Indeed, it's not a simple operation.

I also analyzed FFS to death, but eventually I had to make a choice, jumped in and went for it. Kinda like a roller coaster: I let go, can't control it anyway.

Title: Re: I have had my FFS...
Post by: anjaq on January 07, 2017, 12:10:09 PM
Yes sometimes I believe i just have to go for the FFS thing as otherwise it will bug me for more years to come, lol - I kind of have one little hope to get out of it by doing a few procedures like lip lift and convince myself that this is enough and I have done something after all, and then maybe able to let go of it.

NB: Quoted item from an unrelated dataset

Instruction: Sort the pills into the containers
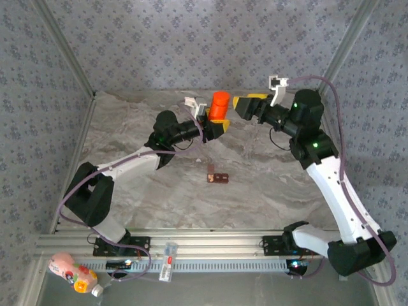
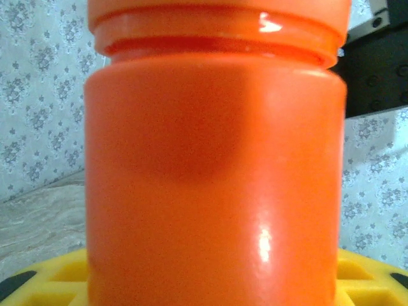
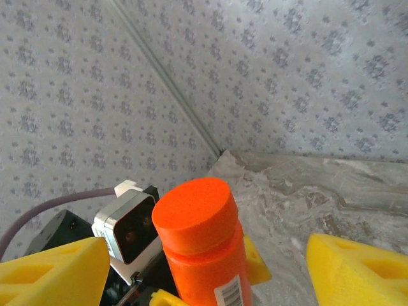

When I tried the thing with the toothpick, I saw that the corners of my mouth looked more sad. Thats not good then. Is there no way to avoid this?
Title: Re: I have had my FFS...
Post by: 2cherry on January 07, 2017, 02:46:04 PM
I went for a long walk today. It has snowed here, and I love snow.  :D

Just back and feeling refreshed. I spent two days inside because of the lip lift, and the other full FFS. Swelling has gone down a bit. What I see in the mirror is stunning, and I am extremely happy with the result. It exceeded my expectations. When I walked around, I finally felt FREE! whereas before I would stare around and down, right now I look straight forward and am super confident. For me, the FFS is a success.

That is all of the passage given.